NetApp has come out fighting after the criticism it received from some quarters – including from competitors - about its office closure programme across EMEA, reassuring the channel that there will still be plenty of business and support for partners.
The company now describes itself as a hybrid cloud data services and data management company, not anything like the mantle of “godfather of data storage” it aspired to years ago. Of course, many new processes and technologies have been added to the ecosystem of what data storage is now part of, so it's understandable why NetApp wants to reposition itself.
And where partners in EMEA territories have not been moving quickly enough to realise the new reality - by generating large enough cash piles from storage hardware combined with cloud, digital transformation, DevOps and other converged services – NetApp has decided to close direct local support offices.
News of unconfirmed closed offices broke at the end of last month. While the company has still not confirmed where it is shuttering buildings and laying off staff, it this week told EMEA partners that its decision was a “business reality” and that they would just have to get on with it, wherever they traded.
At the company's Partner Executive Forum in Madrid, which IT Europa attended, Alexander Wallner (pictured), NetApp senior vice president and general manager for EMEA, said: “The majority of our EMEA business – around 65% - is generated in the UK, France and Germany, that's a fact whether anyone likes it or not.
“We have closed certain EMEA offices to help transform our operations. My role is to make profits and use the money saved from these closures to double-down on our business priorities. Where we were not number one or two in certain territories, the decision to close offices is what we would have been expected to do.”

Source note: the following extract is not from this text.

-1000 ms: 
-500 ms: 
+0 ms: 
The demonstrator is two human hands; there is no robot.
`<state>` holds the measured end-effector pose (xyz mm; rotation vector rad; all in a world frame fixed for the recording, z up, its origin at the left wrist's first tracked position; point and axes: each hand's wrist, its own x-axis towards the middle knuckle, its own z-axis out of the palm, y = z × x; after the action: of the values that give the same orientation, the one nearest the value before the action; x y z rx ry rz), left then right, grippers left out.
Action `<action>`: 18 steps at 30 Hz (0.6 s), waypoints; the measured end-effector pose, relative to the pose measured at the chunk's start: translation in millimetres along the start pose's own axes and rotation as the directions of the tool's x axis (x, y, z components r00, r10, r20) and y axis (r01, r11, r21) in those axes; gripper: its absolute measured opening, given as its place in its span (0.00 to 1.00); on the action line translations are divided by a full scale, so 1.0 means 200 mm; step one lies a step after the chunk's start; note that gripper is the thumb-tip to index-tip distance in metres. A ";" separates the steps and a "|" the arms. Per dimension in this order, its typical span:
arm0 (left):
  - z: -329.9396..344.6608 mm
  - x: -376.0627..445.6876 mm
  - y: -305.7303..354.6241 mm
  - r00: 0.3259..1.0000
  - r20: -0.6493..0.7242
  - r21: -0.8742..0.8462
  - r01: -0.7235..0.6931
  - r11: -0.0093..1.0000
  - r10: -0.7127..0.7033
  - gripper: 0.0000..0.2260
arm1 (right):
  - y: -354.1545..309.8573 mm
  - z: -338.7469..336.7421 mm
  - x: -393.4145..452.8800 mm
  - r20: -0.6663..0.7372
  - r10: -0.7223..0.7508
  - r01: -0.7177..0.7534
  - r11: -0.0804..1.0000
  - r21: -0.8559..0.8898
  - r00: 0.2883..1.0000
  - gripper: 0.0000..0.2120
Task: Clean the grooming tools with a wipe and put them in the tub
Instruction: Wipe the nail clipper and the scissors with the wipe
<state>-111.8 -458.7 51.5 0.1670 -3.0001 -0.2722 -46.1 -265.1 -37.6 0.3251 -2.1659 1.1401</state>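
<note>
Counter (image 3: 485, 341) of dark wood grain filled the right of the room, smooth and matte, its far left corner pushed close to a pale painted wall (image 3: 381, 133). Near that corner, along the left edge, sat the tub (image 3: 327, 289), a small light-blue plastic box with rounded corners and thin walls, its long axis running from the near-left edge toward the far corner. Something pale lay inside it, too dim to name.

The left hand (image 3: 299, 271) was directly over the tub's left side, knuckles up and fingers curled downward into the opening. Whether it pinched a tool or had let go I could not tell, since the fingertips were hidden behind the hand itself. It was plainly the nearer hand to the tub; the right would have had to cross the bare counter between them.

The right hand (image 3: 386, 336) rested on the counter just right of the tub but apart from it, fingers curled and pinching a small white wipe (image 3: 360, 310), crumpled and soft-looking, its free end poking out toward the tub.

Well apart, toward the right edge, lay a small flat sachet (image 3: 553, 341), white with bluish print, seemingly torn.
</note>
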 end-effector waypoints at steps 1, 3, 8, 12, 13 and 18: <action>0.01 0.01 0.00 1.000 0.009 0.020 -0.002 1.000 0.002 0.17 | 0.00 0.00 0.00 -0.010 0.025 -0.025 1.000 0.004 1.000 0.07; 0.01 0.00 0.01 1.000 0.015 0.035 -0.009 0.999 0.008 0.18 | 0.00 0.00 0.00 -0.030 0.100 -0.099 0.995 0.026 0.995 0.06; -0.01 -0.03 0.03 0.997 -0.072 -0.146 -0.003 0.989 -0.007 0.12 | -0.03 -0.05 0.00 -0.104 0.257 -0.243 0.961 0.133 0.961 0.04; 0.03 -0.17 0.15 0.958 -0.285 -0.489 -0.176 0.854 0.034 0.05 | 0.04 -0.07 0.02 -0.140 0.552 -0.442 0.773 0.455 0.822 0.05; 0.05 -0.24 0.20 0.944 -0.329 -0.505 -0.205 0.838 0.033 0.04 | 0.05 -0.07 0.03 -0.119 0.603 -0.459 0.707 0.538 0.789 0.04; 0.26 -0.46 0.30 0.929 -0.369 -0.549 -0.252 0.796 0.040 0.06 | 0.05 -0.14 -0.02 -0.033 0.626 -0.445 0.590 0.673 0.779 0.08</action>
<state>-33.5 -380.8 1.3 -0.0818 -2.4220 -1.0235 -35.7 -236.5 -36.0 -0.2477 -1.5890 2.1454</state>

He went on: “If you said 'why the hell did Alexander do that', and you wouldn't do the same, I would worry about your business.”
The speculation around the closures is that winning sales in those territories had become too expensive when using a direct presence. NetApp has not pulled out of doing business in the areas affected, but it will instead rely on its distribution network – which includes Arrow, Tech Data and Westcon – to pick up the slack when supporting local partners.
In another move to increase sales focus, the company has announced that it has cancelled its single annual NetApp Insight customer and partner conference in EMEA. Last December it was held in Barcelona, and Berlin has also been a regular venue for the event.
Instead, to serve EMEA territories, the company will hold smaller local NetApp Insight events in the UK, France and Germany from “spring 2020”, so there's no EMEA-wide event in the usual window at the backend of 2019.
Following the closures, the company has split EMEA into three business segments. The UK, France and Germany have been named as “investment countries”, with more investment and benefits coming to partners. Another large chunk of western European countries and three in the Middle East have become “enterprise focus countries” - where NetApp will help partners target larger companies for business with new investment.
The rest of the territories are now known as “partner-led”, with the vendor's distributors taking the aforementioned lead.
Kristian Kerr, NetApp VP for partners and pathways for EMEA, said: “This is not a cost-cutting move, it is all about re-focusing the business to support partners in the right way. And he emphasised the rewards that partners could enjoy if they focused on where the company wanted them to.
He said: “For every $1 spent on NetApp products, partners get an extra $7.41 in additional service revenue from their customers.”
That's a pretty exact promise. But as 90% of the firm's business comes through the channel in EMEA there is certainly an ongoing opportunity, as NetApp drives up its cloud offering and builds on its hyperconverged infrastructure (HCI) portfolio helped by its SolidFire acquisition 3.5 years ago.
Research from data centre services firm Equinix says less than one fifth of companies in Europe have adopted a multi-cloud strategy to help address the digital transformation needs of their business, and this is a major market NetApp is focusing on.
The company's age-old but reliable ONTAP data management software is now marketed as a “cloud orchestration” solution for companies extending their cloud capabilities, and all its storage boxes now come with a host of features that easily connect them to cloud service providers.
In addition, last year the firm introduced NetApp Cloud Insights, Azure NetApp Files, Cloud Volumes Service, Cloud Volumes ONTAP, NetApp HCI, SaaS Backup for Microsoft Office 365 and NetApp Data availability Services.
So all the company's partners have got plenty to get their teeth into.